-- GOAL OF THE EXERCISE --
Each line below needs to be repeated precisely as it is.

── GIVEN RECORDS

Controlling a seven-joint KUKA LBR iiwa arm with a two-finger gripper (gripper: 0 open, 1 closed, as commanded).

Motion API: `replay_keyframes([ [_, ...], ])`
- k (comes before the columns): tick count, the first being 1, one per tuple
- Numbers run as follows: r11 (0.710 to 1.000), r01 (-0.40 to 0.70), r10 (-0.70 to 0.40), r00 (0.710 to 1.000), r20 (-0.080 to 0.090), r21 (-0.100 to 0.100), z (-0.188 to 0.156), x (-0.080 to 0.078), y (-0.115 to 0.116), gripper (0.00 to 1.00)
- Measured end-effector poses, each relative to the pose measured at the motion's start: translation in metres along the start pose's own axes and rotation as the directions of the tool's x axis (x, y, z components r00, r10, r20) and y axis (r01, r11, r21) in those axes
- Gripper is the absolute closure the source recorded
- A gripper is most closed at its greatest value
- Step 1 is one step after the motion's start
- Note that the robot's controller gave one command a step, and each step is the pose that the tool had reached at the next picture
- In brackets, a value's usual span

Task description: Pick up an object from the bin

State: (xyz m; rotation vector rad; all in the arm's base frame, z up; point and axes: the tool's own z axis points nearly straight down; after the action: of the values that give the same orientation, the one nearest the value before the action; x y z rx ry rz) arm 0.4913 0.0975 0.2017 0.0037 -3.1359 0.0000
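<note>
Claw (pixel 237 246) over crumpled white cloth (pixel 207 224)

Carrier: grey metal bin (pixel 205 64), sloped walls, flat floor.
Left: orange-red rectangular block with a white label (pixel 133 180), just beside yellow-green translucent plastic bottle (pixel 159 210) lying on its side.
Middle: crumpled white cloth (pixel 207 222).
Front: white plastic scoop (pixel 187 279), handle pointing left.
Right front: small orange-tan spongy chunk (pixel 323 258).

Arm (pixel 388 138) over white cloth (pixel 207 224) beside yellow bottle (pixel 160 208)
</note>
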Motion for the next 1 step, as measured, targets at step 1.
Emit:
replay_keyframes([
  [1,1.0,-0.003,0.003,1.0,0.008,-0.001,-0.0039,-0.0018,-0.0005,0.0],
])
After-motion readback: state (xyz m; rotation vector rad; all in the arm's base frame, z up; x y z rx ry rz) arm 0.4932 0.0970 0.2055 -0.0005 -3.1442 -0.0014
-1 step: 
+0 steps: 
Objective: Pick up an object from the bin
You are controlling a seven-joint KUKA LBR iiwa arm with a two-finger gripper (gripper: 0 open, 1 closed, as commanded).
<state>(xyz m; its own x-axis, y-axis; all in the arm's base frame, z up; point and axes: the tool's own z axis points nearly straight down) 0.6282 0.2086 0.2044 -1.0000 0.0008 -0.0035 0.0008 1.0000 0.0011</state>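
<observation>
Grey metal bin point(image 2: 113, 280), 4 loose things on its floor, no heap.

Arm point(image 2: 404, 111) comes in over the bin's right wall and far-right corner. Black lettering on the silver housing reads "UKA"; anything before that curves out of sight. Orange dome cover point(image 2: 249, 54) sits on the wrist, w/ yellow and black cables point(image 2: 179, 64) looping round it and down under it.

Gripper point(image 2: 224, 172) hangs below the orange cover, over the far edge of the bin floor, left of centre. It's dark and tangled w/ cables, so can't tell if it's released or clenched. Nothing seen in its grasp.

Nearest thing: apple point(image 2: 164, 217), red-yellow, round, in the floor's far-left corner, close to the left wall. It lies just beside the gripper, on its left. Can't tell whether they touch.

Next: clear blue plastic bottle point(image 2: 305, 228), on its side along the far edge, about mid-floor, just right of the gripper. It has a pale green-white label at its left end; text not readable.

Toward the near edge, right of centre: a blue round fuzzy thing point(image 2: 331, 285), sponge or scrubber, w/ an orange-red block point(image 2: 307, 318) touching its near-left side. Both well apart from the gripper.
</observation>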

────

-- EXERCISE RESPONSE --
Controlling a seven-joint KUKA LBR iiwa arm with a two-finger gripper (gripper: 0 open, 1 closed, as commanded).

Motion API: `replay_keyframes([ [_, ...], ])`
- k (comes before the columns): tick count, the first being 1, one per tuple
- Numbers run as follows: r11 (0.710 to 1.000), r01 (-0.40 to 0.70), r10 (-0.70 to 0.40), r00 (0.710 to 1.000), r20 (-0.080 to 0.090), r21 (-0.100 to 0.100), z (-0.188 to 0.156), x (-0.080 to 0.078), y (-0.115 to 0.116), gripper (0.00 to 1.00)
- Measured end-effector poses, each relative to the pose measured at the motion's start: translation in metres along the start pose's own axes and rotation as the directions of the tool's x axis (x, y, z components r00, r10, r20) and y axis (r01, r11, r21) in those axes
- Gripper is the absolute closure the source recorded
- A gripper is most closed at its greatest value
- Step 1 is one step after the motion's start
- Note that the robot's controller gave one command a step, and each step is the pose that the tool had reached at the next picture
- In brackets, a value's usual span

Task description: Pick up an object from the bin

State: (xyz m; rotation vector rad; all in the arm's base frame, z up; point and axes: the tool's own z axis points nearly straight down; after the action: of the values that give the same orientation, the one nearest the value before the action; x y z rx ry rz) arm 0.4913 0.0975 0.2017 0.0037 -3.1359 0.0000
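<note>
Claw (pixel 237 246) over crumpled white cloth (pixel 207 224)

Carrier: grey metal bin (pixel 205 64), sloped walls, flat floor.
Left: orange-red rectangular block with a white label (pixel 133 180), just beside yellow-green translucent plastic bottle (pixel 159 210) lying on its side.
Middle: crumpled white cloth (pixel 207 222).
Front: white plastic scoop (pixel 187 279), handle pointing left.
Right front: small orange-tan spongy chunk (pixel 323 258).

Arm (pixel 388 138) over white cloth (pixel 207 224) beside yellow bottle (pixel 160 208)
</note>
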Motion for the next 1 step, as measured, targets at step 1.
Emit:
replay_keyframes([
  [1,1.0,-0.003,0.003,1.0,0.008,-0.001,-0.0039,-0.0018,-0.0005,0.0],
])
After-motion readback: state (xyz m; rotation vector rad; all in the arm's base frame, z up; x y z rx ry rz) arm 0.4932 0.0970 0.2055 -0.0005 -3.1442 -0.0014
-1 step: 
+0 steps: 
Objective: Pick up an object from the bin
You are controlling a seven-joint KUKA LBR iiwa arm with a two-finger gripper (gripper: 0 open, 1 closed, as commanded).
<state>(xyz m; its own x-axis, y-axis; all in the arm's base frame, z up; point and axes: the tool's own z axis points nearly straight down) 0.6282 0.2086 0.2044 -1.0000 0.0008 -0.0035 0.0008 1.0000 0.0011</state>
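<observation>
Grey metal bin point(image 2: 113, 280), 4 loose things on its floor, no heap.

Arm point(image 2: 404, 111) comes in over the bin's right wall and far-right corner. Black lettering on the silver housing reads "UKA"; anything before that curves out of sight. Orange dome cover point(image 2: 249, 54) sits on the wrist, w/ yellow and black cables point(image 2: 179, 64) looping round it and down under it.

Gripper point(image 2: 224, 172) hangs below the orange cover, over the far edge of the bin floor, left of centre. It's dark and tangled w/ cables, so can't tell if it's released or clenched. Nothing seen in its grasp.

Nearest thing: apple point(image 2: 164, 217), red-yellow, round, in the floor's far-left corner, close to the left wall. It lies just beside the gripper, on its left. Can't tell whether they touch.

Next: clear blue plastic bottle point(image 2: 305, 228), on its side along the far edge, about mid-floor, just right of the gripper. It has a pale green-white label at its left end; text not readable.

Toward the near edge, right of centre: a blue round fuzzy thing point(image 2: 331, 285), sponge or scrubber, w/ an orange-red block point(image 2: 307, 318) touching its near-left side. Both well apart from the gripper.
</observation>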

The exercise is complete.